It’s been great to see the jazz scene in Bandung lately. There are so many regular community events appearing everywhere, and what makes it even better is that the initiator of each community are united in beautiful harmony. Other than communities, there are more and more place to accomodate the talents and fans. For us, this is a good sign of the future of jazz in Bandung. It will give benefit to us all.
Bawean Resto is a part of Bawean Bakery, a legendary bakery factory in Bandung. It began its business in 1946, so if we count it until today, they have been running for 70 years. It was called “Sweetheart”, but in 1995 they had to change the name to Bawean Bakery since the government discouraged foreign names back in those days. They started with bakery, today the business has expanded to Gelato, Resto and Cafe.
Starting at the first day of March, Bawean Resto will serve jazz alongside their delicious cakes, breads, foods and beverages. From now on you can have some jazz in it every Tuesday night. To mark this new move, they launched a special concert as the premiere edition. The event is called Sweetheart Jazz Romantic #1, featuring legendary, internationally reputable musicians. From those who have been active for several decades (up to 5 decades), a pianist who establishes his career successfully both in Indonesia and USA, and a stunning Bandung duo who never stops getting better. This event was a success. They got many guests, the resto filled with crowd who were eager to match good foods and performances. It was a success.
Agis Bape started the concert. This duo, like we said before somehow keeps on getting better and better. The harmonious pairing between swingin’ acoustic guitar of Opik Bape and artistic, well-crafted, heartfelt soulful voice of Agis Kania build each song to perfection. They have supported each other for many years, including in the stunning Gypsy swing group Satura which is now inactive. Being together for so long makes them able to unite their souls. They are charming, full of emotions and dynamics. That makes any song they sing a winner.
The duo of Agis Bape gave tasty setlist. A song firstly heard in Charlie Chaplin’s movie Modern Times in 1936, of which melody was composed by Chaplin himself, “Smile” became their choice. They carried on with more songs including Ismail Marzuki’s “Sabda Alam”, Rose Murphy’s “Peek a Boo”, the controversial song once banned “Gloomy Sunday”, Django Reinhardt’s “Nuages” were done nicely. Then they sang their single “Embun Pagi” before pouring one final swingin’ picnic with a popular song from the 50’s, “Singing the Blues”.

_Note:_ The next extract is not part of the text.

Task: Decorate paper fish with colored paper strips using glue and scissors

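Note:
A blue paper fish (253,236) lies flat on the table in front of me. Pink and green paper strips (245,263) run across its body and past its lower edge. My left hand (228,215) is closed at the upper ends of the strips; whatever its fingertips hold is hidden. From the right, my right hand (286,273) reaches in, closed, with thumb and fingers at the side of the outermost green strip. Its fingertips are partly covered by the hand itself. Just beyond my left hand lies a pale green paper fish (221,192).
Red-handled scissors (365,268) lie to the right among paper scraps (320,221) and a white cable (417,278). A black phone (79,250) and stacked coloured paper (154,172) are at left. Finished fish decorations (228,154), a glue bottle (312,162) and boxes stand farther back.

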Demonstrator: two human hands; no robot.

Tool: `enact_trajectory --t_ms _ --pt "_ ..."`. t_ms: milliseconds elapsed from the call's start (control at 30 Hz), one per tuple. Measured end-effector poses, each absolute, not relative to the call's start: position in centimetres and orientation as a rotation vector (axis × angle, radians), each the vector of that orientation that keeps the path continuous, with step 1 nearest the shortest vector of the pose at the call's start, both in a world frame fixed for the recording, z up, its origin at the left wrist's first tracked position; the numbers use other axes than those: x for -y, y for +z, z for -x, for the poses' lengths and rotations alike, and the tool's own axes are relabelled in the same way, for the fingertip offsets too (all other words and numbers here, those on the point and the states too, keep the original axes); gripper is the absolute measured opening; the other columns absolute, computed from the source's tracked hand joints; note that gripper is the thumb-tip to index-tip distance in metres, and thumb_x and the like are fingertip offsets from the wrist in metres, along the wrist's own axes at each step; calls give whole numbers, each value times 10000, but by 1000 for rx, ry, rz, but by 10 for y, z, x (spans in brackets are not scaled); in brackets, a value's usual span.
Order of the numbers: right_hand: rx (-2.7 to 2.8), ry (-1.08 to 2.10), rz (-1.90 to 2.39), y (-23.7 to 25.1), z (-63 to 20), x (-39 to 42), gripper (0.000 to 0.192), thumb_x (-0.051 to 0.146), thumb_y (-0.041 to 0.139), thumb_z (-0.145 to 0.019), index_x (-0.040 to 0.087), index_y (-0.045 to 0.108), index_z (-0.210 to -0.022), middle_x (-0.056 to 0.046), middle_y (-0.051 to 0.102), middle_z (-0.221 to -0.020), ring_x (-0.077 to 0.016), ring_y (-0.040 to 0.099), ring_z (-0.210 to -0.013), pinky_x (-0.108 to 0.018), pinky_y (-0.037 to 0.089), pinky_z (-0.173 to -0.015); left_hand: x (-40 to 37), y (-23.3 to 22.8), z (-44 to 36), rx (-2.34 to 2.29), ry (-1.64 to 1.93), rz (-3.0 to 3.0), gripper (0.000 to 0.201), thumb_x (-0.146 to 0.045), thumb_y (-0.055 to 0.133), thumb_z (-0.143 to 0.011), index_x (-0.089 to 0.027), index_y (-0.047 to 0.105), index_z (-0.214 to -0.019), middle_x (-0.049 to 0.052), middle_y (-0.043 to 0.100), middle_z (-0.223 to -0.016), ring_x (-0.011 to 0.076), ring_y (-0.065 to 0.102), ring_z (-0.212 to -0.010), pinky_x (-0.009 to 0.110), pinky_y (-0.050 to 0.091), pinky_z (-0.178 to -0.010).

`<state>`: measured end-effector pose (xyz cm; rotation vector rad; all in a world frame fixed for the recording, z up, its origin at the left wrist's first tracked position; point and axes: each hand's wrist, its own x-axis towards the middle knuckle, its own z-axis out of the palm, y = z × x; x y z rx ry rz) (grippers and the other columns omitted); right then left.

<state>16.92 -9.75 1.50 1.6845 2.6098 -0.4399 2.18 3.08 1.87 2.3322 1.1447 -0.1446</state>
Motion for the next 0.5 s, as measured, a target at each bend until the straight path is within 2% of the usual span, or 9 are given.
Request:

A lot of emotions were captured from their show. Even if one doesn’t understand the lyrics, the way they sing the story makes the audience understand what’s the story is all about, at least capturing the feeling. This is a duo that’s decided to being true to themselves. They go digging specific collections from specific era that suits their ‘old soul’ nature. Now Agis Bape has one EP that you can buy in one package with the official T-shirt, let’s hope they can get through the industry, because a very good duo like this really, really deserve to be heard.
The second performance came from a trio consisted of senior musicians who have been playing for many, many years ago. It’s called Pattiselanno Trio. Led by the living legend Oele Pattiselanno on guitar, the trio has his long time partner Jeffrey Tahalele (contrabass) and Arief Setiadi (saxophone). If the trio alone should do, but they got remarkable reinforcement from a pianist graduated from Berklee College of Music in Boston, USA and The Juilliard School, New York (in which he was mentored by jazz master Kenny Barron) who build his career both in USA and Indonesia: Nial Djuliarso.
The Pattiselanno Trio recently released an independent album titled “Doa & Restumu”. What’s unique is that the trio has no drummer, yet still they got strong rhythm. Arief Setiadi used a plastic bag to imitate the sound of brush sticks on toms. That of course made an attraction. Miles Davis’ “If I Were a Bell” was first, then they went on with Nial’s composition written for his wife “Hello Gib”, and Oele’s “Song for Maya” and “Song for Geva”.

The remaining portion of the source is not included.